Eye2Gene's paper Next‑generation phenotyping of inherited retinal diseases from multimodal imaging with Eye2Gene showcases the power of artificial intelligence in revolutionising genetic diagnosis for inherited retinal diseases (IRDs).

Rare eye conditions like inherited retinal diseases (IRDs) can be difficult to diagnose through genetic testing. These disorders are usually caused by changes in a single gene and are one of the main causes of blindness in children and working-age adults around the world. More and more of these conditions are now the focus of clinical trials, and some treatments have already been approved. But to access these therapies, a genetic diagnosis must be made early enough—something that still remains a major challenge.

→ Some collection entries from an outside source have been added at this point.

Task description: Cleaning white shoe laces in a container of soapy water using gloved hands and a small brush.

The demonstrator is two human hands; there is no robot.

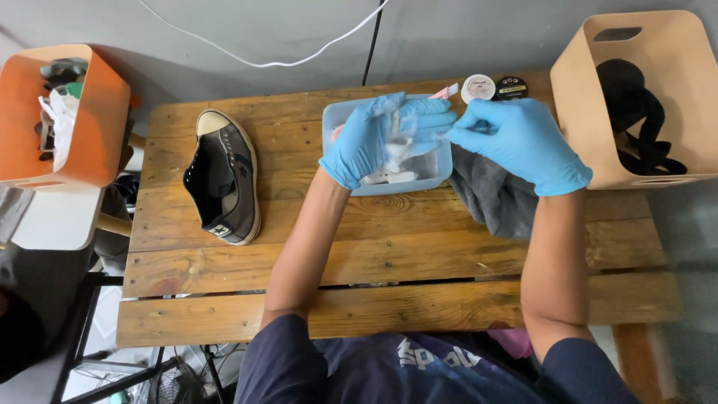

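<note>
Seen from above, a person in a dark blue top leans over a slatted wooden table (224,314) with both forearms stretched forward, each hand in a thin, smooth blue glove. The left hand (366,142) is curled closed around a crumpled piece of clear plastic film (398,135), holding it up just over a shallow, translucent rectangular tub (443,170), probably so anything that drops lands inside. The right hand (523,142) points its pinched fingertips towards the same film from the right; whether they actually grip its edge cannot be told, because the spot is blurred. A white brush-like tool (393,177) lies on the floor of the tub, below the left hand. Under the right wrist a soft, rumpled grey cloth (490,196) spreads across the planks, touching the tub's right side, close at hand for wiping. Two small round tins, one with a white lid (478,87) and one with a black lid (511,87), stand side by side at the far edge of the table. Well to the left, a worn grey and black low sneaker (223,179) with a pale rubber toe lies alone, opening upward. An orange bin (90,135) of odds and ends stands off the table's left side, and a tan bin (583,120) holding dark footwear stands at the right.
</note>
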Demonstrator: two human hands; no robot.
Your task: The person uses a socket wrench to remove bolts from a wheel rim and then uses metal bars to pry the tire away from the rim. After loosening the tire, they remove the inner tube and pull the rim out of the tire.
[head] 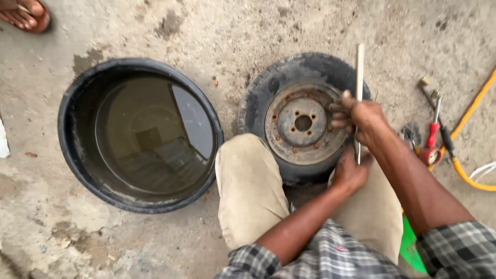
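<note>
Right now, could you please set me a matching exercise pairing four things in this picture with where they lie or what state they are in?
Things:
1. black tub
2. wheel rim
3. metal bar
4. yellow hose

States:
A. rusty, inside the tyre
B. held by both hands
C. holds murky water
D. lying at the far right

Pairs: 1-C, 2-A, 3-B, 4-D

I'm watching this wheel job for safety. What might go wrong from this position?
The metal bar stands between the tyre and the rusty rim, with the right hand and the left hand both on it; if it slips, fingers may hit the rim's edge. The water-filled black tub sits close beside the knee, so a jolt might tip or splash it. The yellow hose and pliers lie loose nearby, a possible snag.
</note>
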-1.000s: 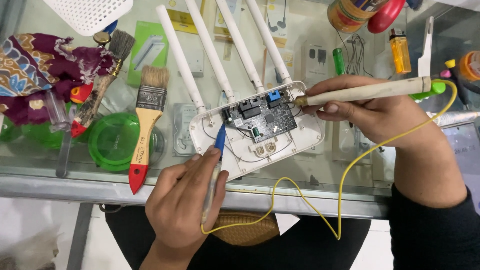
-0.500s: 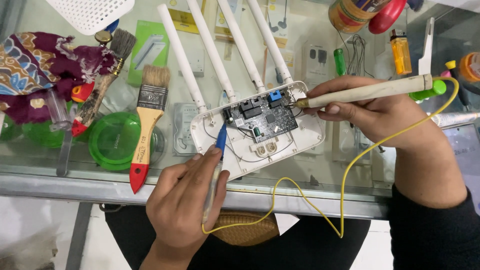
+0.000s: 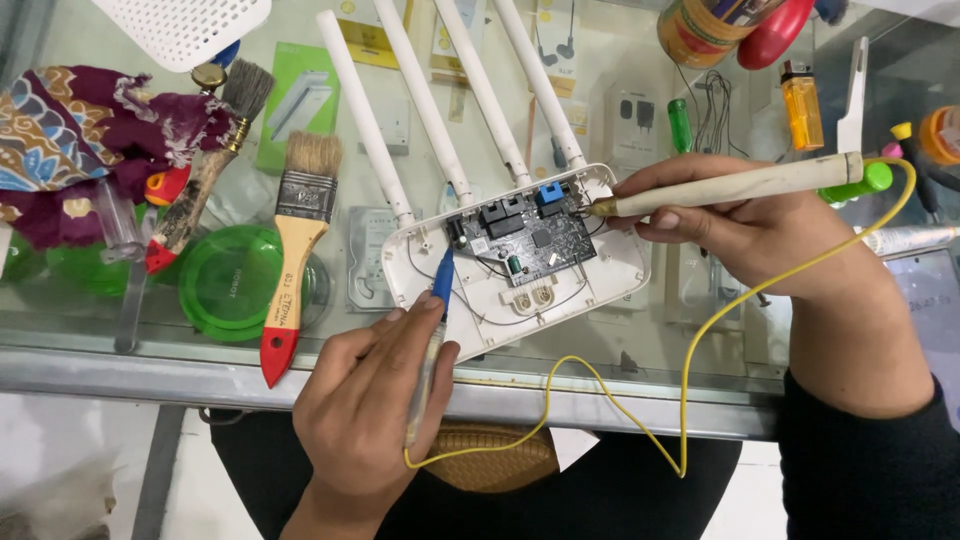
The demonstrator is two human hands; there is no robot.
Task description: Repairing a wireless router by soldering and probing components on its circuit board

Eye2Gene’s deep-learning algorithm has been trained on the largest dataset of IRD scans available, allowing it to achieve expert-level accuracy in predicting 36 of the most common IRD genes. This algorithm has been deployed online and externally validated on data provided by four different clinical centres. By making expert-level diagnosis more widely available — beyond just the few specialist centres where it is currently available globally - Eye2Gene can speed up the long and often difficult process of getting a genetic diagnosis.

A key factor behind Eye2Gene’s success has been their innovative use of federated learning—a privacy-preserving machine learning technique they worked on during their time on the CDI Impact Accelerator programme. The Eye2Gene team implemented and externally validated this framework across clinical centres in the UK, Germany, and Australia. Federated learning allowed the model to be trained on distributed datasets from different hospitals without sharing sensitive patient data, overcoming major privacy and data governance challenges.

The impact of Eye2Gene’s research is profound, highlighting how collaboration, cutting-edge AI, and secure data sharing can transform rare disease diagnosis and patient care on a global scale. A huge congratulations to the entire Eye2Gene team! We’re incredibly proud to support your impact-driven innovation that’s paving the way for faster, more accurate diagnoses and better outcomes for patients with inherited retinal diseases.